**What is being asked**
Gather the lines from the material that contain "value".
Start of Data block
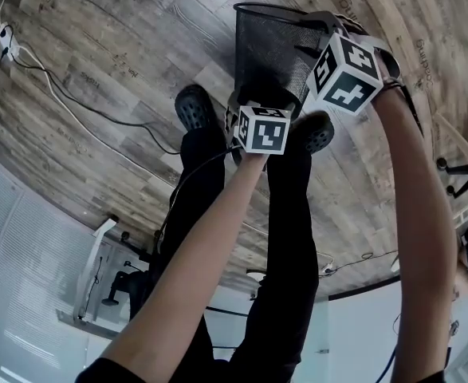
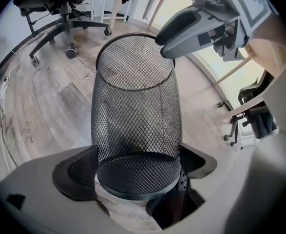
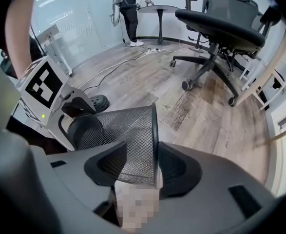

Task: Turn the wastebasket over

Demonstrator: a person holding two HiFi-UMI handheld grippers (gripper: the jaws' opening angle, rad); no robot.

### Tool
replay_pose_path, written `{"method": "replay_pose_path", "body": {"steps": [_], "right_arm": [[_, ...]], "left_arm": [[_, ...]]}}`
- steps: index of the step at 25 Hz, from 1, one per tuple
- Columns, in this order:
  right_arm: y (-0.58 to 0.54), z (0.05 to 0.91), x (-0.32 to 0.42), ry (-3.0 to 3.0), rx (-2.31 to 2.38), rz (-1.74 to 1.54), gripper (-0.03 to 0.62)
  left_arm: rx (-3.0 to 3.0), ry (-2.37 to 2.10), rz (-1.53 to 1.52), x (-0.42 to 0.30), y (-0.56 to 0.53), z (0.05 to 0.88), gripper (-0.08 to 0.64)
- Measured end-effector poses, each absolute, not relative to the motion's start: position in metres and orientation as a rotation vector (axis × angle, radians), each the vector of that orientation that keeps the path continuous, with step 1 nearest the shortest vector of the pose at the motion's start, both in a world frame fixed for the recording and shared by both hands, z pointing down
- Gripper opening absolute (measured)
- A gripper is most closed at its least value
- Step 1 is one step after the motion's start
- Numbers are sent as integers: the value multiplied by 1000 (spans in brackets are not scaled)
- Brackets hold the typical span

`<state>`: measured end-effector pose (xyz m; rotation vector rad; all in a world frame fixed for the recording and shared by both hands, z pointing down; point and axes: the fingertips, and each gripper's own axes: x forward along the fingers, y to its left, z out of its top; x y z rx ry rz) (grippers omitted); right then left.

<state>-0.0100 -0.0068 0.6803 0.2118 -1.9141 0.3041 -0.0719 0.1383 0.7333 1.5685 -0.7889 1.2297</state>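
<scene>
1. The basket (image 1: 267, 42), black mesh, stands neither upright nor inverted. It hangs tilted between the two tongs over the wooden floor (image 1: 98, 46), just ahead of the person's shoes (image 1: 195, 106). Its closed bottom is toward the person and its open mouth points away.
2. The left tongs (image 2: 139, 172) are spread wide and clasp the bottom end. In the left gripper view the round base fills the gap, with its edge against both pads.
3. The right tongs (image 3: 150, 172) are at a middling width on the rim. The right gripper view shows the rim and a strip of mesh wall standing between the pads, the rim hard by one pad. They look to be pinching it, though how firmly is not plain.
4. No view settles whether the mouth touches the floor. The floor shows through the mesh and beyond the rim, nothing more.
5. Done, as far as can be judged: both ends are grasped and the basket is tipped well off its standing pose, so the turn looks roughly midway.
6. Left to do, by the same judgement: carry the rotation on until the basket is the other way up, set it squarely on the floor, and release both tongs.
</scene>
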Motion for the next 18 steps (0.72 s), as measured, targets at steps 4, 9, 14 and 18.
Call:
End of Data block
**Exercise answer**
- A gripper is most closed at its least value
- Numbers are sent as integers: the value multiplied by 1000 (spans in brackets are not scaled)

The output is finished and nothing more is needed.